Excerpted records:
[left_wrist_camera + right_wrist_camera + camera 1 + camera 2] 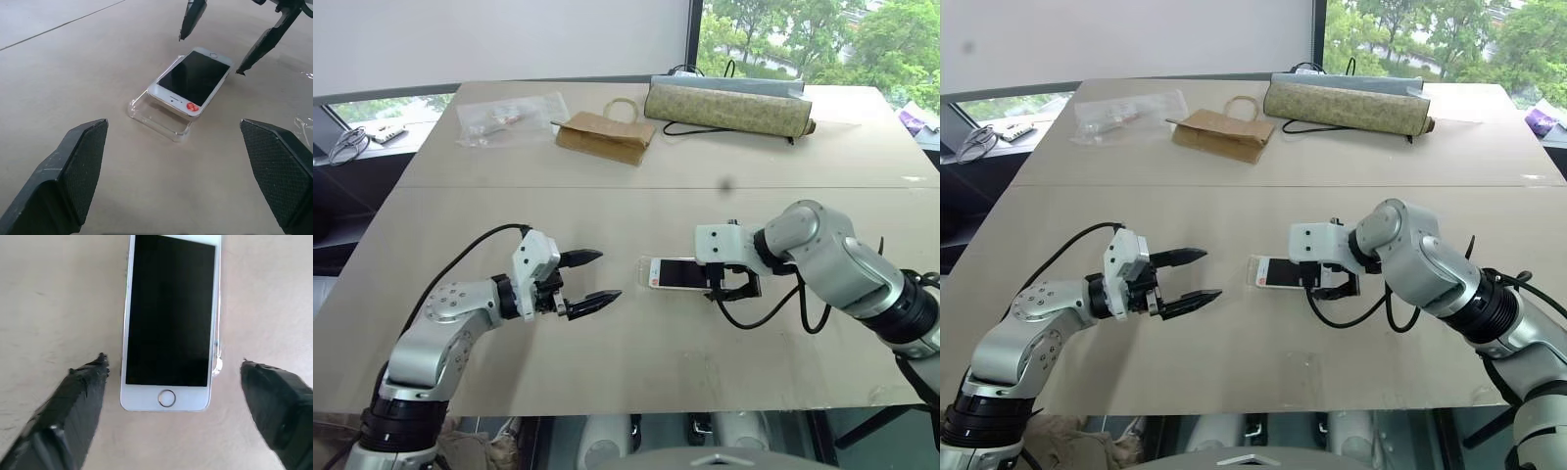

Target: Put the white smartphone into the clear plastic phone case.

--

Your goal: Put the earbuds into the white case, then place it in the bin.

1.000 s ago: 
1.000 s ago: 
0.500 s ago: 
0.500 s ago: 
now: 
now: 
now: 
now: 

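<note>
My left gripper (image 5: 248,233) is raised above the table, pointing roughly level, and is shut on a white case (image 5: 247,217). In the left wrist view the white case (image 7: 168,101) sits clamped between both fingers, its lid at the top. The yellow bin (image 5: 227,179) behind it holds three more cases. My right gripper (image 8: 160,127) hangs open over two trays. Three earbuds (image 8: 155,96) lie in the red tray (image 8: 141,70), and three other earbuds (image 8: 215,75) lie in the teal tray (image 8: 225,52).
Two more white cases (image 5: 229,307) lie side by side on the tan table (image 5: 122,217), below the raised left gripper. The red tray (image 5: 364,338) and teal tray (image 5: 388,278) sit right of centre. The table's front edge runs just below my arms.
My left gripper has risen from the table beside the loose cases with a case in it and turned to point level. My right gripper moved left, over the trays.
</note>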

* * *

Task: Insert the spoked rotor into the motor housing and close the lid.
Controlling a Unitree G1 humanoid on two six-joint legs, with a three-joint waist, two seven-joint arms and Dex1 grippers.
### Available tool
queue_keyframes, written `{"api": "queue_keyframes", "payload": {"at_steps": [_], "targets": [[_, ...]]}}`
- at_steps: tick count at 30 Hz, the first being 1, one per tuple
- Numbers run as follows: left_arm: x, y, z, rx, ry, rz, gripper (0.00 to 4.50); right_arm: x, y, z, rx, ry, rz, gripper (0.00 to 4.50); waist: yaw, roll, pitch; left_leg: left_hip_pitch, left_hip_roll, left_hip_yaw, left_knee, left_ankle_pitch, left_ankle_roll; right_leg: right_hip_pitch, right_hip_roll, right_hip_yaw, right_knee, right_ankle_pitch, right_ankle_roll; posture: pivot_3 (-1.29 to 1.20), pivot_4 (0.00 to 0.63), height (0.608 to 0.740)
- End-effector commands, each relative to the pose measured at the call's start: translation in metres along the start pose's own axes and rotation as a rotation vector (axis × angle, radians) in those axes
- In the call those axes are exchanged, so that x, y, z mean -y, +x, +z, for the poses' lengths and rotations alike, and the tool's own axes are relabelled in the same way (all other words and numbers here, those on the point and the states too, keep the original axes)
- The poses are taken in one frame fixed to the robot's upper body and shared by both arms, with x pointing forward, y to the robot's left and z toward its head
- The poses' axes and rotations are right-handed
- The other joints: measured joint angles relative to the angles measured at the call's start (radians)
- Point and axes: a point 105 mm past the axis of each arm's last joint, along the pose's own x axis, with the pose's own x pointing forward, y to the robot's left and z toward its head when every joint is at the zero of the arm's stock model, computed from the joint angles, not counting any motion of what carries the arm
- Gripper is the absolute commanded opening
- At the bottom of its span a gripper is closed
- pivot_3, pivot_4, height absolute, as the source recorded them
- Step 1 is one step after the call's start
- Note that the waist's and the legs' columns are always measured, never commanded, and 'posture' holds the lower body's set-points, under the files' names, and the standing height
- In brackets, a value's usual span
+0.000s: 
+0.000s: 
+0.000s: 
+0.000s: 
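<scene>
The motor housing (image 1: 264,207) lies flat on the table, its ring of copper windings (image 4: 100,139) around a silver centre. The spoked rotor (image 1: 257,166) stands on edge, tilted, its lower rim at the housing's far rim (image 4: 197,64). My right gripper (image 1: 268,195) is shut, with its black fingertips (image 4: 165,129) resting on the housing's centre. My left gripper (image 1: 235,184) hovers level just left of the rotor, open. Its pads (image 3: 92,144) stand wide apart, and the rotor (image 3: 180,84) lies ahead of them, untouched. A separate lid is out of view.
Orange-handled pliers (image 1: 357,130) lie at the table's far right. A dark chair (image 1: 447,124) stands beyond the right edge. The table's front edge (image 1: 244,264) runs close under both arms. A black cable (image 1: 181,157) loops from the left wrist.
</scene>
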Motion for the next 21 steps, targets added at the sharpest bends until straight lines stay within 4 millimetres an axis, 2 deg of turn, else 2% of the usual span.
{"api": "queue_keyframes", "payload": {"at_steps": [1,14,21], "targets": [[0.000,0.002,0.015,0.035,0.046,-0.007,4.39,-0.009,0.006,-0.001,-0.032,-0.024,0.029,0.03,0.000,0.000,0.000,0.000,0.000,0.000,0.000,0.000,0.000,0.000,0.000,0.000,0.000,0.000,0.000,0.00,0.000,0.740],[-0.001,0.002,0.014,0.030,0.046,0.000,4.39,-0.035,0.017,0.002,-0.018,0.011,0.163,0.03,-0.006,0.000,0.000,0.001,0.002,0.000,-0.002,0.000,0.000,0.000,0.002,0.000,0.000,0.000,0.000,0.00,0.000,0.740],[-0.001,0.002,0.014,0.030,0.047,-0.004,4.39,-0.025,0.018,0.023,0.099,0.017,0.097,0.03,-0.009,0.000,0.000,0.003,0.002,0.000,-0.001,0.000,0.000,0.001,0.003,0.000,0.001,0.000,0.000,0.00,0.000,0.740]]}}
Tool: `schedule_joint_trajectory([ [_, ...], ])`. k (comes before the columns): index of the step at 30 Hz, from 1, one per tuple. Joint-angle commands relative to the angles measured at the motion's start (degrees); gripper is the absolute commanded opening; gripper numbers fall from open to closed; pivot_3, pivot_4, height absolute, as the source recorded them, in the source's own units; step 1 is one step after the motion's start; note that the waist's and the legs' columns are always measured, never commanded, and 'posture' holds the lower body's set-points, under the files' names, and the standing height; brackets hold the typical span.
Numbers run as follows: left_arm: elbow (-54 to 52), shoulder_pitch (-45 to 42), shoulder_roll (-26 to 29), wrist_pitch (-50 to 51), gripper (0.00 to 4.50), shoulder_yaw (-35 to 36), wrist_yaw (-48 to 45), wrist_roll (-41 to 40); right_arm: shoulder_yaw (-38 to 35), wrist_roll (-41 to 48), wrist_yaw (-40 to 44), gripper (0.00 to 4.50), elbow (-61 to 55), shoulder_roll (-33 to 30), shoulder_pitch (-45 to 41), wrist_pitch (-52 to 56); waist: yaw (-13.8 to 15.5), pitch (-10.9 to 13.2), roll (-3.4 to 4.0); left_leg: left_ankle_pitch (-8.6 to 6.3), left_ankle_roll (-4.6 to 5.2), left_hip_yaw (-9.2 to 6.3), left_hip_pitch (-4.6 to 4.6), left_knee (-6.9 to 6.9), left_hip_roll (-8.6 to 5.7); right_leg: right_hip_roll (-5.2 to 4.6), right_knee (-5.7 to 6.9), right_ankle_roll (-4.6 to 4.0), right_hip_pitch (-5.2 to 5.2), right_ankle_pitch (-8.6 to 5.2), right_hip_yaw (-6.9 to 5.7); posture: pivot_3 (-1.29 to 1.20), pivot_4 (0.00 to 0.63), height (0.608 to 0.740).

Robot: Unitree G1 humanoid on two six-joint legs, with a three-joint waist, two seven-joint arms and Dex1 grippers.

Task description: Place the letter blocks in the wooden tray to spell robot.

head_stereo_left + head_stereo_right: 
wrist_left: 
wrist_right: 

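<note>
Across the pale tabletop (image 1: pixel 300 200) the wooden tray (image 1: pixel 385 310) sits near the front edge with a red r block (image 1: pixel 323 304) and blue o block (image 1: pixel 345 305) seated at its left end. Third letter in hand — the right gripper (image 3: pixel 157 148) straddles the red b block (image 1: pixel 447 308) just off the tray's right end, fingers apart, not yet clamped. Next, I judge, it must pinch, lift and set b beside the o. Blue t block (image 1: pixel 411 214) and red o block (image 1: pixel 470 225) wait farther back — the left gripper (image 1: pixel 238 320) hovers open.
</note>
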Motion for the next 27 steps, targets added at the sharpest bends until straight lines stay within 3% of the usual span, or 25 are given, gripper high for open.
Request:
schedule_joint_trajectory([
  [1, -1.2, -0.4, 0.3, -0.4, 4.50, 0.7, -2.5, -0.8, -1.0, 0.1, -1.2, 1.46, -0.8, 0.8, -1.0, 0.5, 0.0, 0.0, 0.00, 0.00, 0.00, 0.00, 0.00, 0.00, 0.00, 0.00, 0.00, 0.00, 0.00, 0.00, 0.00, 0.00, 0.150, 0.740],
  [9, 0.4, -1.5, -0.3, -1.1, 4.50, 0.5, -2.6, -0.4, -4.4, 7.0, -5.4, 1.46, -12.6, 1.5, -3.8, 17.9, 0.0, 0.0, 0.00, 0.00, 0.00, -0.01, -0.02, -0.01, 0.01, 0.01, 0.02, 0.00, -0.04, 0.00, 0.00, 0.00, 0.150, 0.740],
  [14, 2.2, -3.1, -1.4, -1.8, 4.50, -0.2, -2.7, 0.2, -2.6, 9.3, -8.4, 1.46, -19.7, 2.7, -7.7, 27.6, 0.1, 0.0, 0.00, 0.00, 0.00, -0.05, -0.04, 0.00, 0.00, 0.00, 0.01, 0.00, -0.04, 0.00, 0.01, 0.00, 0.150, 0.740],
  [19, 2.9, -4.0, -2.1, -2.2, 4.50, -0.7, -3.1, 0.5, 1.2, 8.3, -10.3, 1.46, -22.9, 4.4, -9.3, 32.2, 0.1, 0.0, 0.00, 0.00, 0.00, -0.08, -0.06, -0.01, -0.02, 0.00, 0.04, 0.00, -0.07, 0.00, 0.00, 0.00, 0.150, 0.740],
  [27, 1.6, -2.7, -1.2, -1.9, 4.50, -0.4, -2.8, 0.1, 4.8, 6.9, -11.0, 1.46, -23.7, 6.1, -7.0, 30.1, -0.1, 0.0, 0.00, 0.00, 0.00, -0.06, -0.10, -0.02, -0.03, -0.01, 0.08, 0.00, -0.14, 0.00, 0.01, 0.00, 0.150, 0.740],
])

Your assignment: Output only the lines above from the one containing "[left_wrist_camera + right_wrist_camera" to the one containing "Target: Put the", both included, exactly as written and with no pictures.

Exercise response:
[left_wrist_camera + right_wrist_camera + camera 1 + camera 2] 

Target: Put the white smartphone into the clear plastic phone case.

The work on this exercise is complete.